**Problem requirements**
Transcribe the records verbatim, images excluded.

**Given information**
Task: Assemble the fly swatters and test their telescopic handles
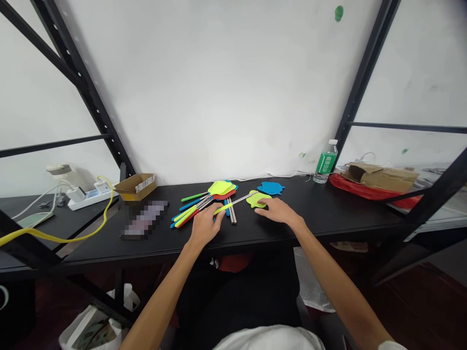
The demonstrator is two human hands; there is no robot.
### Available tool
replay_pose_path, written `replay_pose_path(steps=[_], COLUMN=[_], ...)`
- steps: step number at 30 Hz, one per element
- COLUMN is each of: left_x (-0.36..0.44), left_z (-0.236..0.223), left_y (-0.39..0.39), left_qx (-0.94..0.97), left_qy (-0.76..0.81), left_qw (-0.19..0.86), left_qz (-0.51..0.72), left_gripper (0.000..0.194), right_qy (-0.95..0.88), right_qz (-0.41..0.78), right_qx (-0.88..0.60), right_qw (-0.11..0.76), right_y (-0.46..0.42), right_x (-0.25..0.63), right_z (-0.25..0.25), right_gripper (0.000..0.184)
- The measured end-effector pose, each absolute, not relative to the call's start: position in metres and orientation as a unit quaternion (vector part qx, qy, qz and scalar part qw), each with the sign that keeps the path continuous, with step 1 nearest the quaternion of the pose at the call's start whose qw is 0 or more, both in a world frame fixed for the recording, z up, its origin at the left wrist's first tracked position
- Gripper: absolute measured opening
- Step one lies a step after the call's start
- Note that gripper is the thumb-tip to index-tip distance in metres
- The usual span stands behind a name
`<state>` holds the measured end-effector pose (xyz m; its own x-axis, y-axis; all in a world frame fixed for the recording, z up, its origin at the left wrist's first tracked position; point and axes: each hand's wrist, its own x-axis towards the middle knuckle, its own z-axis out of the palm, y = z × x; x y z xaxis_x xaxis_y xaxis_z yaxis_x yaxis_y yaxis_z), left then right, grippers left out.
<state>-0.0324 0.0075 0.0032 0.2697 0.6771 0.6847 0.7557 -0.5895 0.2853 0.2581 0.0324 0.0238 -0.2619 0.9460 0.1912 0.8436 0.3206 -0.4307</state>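
While a person is sitting at a black surface (310, 223), the left hand (207, 224) is gripping the yellow handle of a yellow-green swatter (255, 199), its fingers wrapped around the grip and its metal shaft slanting up toward the head. The right hand (279, 211) is hovering at or resting on that head, its fingers loosely curled and partly parted; whether they are pinching the edge, one cannot tell. The swatter is lying between the two hands, near the middle of the surface.

Trouble could be coming from several sides. If the right fingers are only brushing the head, a pull on the handle could be sliding the flat piece free or twisting it askew. With both ends under strain, the thin shaft could be bending. A blue swatter head (270, 188) is lying just beyond the right fingers, close enough to be getting nudged toward the wall. Next to the left hand, the pile of swatters (219, 188) is fanning out with handles crossing, so a careless knuckle could be scattering it. Loose silver rods (232, 214) are lying beside the grip, and a bump could be rolling them toward the front edge.
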Motion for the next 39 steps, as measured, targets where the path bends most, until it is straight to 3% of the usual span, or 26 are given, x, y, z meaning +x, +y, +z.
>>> replay_pose_path(steps=[6,12,20,27,31,36,39], left_x=[-0.033,-0.032,-0.031,-0.032,-0.032,-0.032,-0.032], left_z=[0.002,0.003,0.004,0.003,0.004,0.003,0.003], left_y=[0.008,0.008,0.007,0.008,0.007,0.007,0.007], left_qx=[-0.797,-0.797,-0.797,-0.799,-0.799,-0.799,-0.799], left_qy=[-0.444,-0.444,-0.443,-0.44,-0.447,-0.445,-0.444], left_qw=[0.051,0.051,0.055,0.055,0.054,0.056,0.058], left_qz=[-0.406,-0.407,-0.407,-0.405,-0.4,-0.4,-0.401], left_gripper=[0.023,0.022,0.022,0.023,0.022,0.023,0.023], right_qy=[-0.764,-0.778,-0.749,-0.759,-0.743,-0.731,-0.732], right_qz=[0.096,0.101,0.111,0.181,0.143,0.13,0.154], right_qx=[-0.593,-0.593,-0.623,-0.603,-0.628,-0.648,-0.645], right_qw=[0.236,0.18,0.196,0.169,0.183,0.168,0.159], right_y=[0.033,0.034,0.035,0.034,0.033,0.035,0.037], right_x=[0.257,0.245,0.243,0.257,0.256,0.254,0.253], right_z=[0.025,0.013,0.013,0.02,0.021,0.019,0.018], right_gripper=[0.053,0.091,0.104,0.101,0.094,0.109,0.107])
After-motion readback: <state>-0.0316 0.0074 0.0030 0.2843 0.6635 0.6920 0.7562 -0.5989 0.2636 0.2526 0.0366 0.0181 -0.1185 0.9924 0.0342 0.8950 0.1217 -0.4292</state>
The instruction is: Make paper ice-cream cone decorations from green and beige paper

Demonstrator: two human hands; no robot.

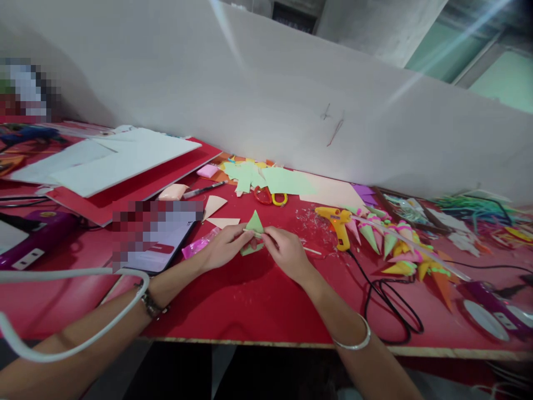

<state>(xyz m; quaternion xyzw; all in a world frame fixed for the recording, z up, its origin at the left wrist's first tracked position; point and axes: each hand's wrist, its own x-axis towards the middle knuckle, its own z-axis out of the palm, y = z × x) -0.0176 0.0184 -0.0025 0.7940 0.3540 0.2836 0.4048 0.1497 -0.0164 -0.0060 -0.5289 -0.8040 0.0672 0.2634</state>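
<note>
Over the middle of the red table (266, 308), a pointed piece of light green paper (255, 222) sits between my two hands. My left hand (227, 245) pinches it from the left. From the right, the fingers of my right hand (287, 253) close on its other side. A thin pale strip or stick crosses the paper at my fingertips, too small to make out. The paper's lower part is partly hidden by my fingers. Cut cream paper pieces (215, 207) and a shiny pink wrapper (199, 244) lie just beyond my left hand.
Right of my hands lies a yellow glue gun (342, 226) with a looped black cord (385, 311), beside several coloured paper cones (389, 240). A phone (177, 236) lies at left, scissors (262, 195) behind my hands. White sheets (129, 158) overhang at back left.
</note>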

**Expected output**
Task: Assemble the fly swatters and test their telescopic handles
The demonstrator is two human hands; there is no robot.
### Available tool
replay_pose_path, written `replay_pose_path(steps=[_], COLUMN=[_], ...)`
- steps: step number at 30 Hz, one per element
- COLUMN is each of: left_x (-0.36..0.44), left_z (-0.236..0.223), left_y (-0.39..0.39), left_qx (-0.94..0.97), left_qy (-0.76..0.81), left_qw (-0.19..0.86), left_qz (-0.51..0.72), left_gripper (0.000..0.194), right_qy (-0.95..0.88), right_qz (-0.41..0.78), right_qx (-0.88..0.60), right_qw (-0.11..0.76), right_y (-0.46..0.42), right_x (-0.25..0.63), right_z (-0.25..0.25), right_gripper (0.000..0.184)
- The measured end-effector pose, each absolute, not relative to the call's start: position in metres and orientation as a unit quaternion (vector part qx, qy, qz and scalar part qw), each with the sign that keeps the path continuous, with step 1 nearest the quaternion of the pose at the call's start whose qw is 0 or more, both in a world frame fixed for the recording, z up, its origin at the left wrist's first tracked position
- Gripper: absolute measured opening
- Step one lies a step after the call's start
- Note that gripper is the thumb-tip to index-tip distance in metres
- The usual span stands behind a name
`<state>` holds the measured end-effector pose (xyz m; its own x-axis, y-axis; all in a world frame fixed for the recording, z up, its origin at the left wrist's first tracked position; point and axes: each hand's wrist, its own x-axis towards the middle knuckle, its own z-axis out of the palm, y = z × x; x y z xaxis_x xaxis_y xaxis_z yaxis_x yaxis_y yaxis_z), left then right, grippers left out.
<state>-0.0324 0.0075 0.0032 0.2697 0.6771 0.6847 0.7557 -0.5895 0.2853 0.2581 0.0324 0.0238 -0.2619 0.9460 0.1912 0.8436 0.3206 -0.4307</state>
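While a person is sitting at a black surface (310, 223), the left hand (207, 224) is gripping the yellow handle of a yellow-green swatter (255, 199), its fingers wrapped around the grip and its metal shaft slanting up toward the head. The right hand (279, 211) is hovering at or resting on that head, its fingers loosely curled and partly parted; whether they are pinching the edge, one cannot tell. The swatter is lying between the two hands, near the middle of the surface.

Trouble could be coming from several sides. If the right fingers are only brushing the head, a pull on the handle could be sliding the flat piece free or twisting it askew. With both ends under strain, the thin shaft could be bending. A blue swatter head (270, 188) is lying just beyond the right fingers, close enough to be getting nudged toward the wall. Next to the left hand, the pile of swatters (219, 188) is fanning out with handles crossing, so a careless knuckle could be scattering it. Loose silver rods (232, 214) are lying beside the grip, and a bump could be rolling them toward the front edge.
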Motion for the next 39 steps, as measured, targets where the path bends most, until it is straight to 3% of the usual span, or 26 are given, x, y, z meaning +x, +y, +z.
>>> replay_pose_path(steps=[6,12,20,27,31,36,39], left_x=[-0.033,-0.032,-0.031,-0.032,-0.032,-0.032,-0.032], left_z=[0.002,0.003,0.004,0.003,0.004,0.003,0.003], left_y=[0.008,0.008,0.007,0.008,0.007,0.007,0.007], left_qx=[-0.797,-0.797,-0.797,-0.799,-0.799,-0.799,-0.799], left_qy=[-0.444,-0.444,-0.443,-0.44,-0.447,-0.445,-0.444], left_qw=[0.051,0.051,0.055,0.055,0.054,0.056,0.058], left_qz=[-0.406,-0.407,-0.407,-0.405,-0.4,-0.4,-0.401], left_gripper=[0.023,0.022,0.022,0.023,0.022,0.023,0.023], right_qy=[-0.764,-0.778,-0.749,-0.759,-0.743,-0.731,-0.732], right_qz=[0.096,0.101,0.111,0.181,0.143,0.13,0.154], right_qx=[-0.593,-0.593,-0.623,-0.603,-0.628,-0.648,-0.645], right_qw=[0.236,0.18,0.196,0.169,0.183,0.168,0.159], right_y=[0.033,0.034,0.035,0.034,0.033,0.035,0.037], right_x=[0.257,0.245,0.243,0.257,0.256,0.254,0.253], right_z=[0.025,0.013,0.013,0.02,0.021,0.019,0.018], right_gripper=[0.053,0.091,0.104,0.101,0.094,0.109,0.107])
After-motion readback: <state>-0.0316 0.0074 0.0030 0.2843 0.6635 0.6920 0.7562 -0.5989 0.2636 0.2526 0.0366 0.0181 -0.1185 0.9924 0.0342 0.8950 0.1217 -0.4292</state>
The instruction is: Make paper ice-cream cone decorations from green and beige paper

Demonstrator: two human hands; no robot.


<state>(xyz m; quaternion xyzw; all in a world frame fixed for the recording, z up, its origin at the left wrist's first tracked position; point and axes: each hand's wrist, its own x-axis towards the middle knuckle, its own z-axis out of the palm, y = z × x) -0.0176 0.0184 -0.0025 0.7940 0.3540 0.2836 0.4048 0.1497 -0.0164 -0.0060 -0.5289 -0.8040 0.0672 0.2634</state>
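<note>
Over the middle of the red table (266, 308), a pointed piece of light green paper (255, 222) sits between my two hands. My left hand (227, 245) pinches it from the left. From the right, the fingers of my right hand (287, 253) close on its other side. A thin pale strip or stick crosses the paper at my fingertips, too small to make out. The paper's lower part is partly hidden by my fingers. Cut cream paper pieces (215, 207) and a shiny pink wrapper (199, 244) lie just beyond my left hand.
Right of my hands lies a yellow glue gun (342, 226) with a looped black cord (385, 311), beside several coloured paper cones (389, 240). A phone (177, 236) lies at left, scissors (262, 195) behind my hands. White sheets (129, 158) overhang at back left.
</note>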

This exercise has no more to it.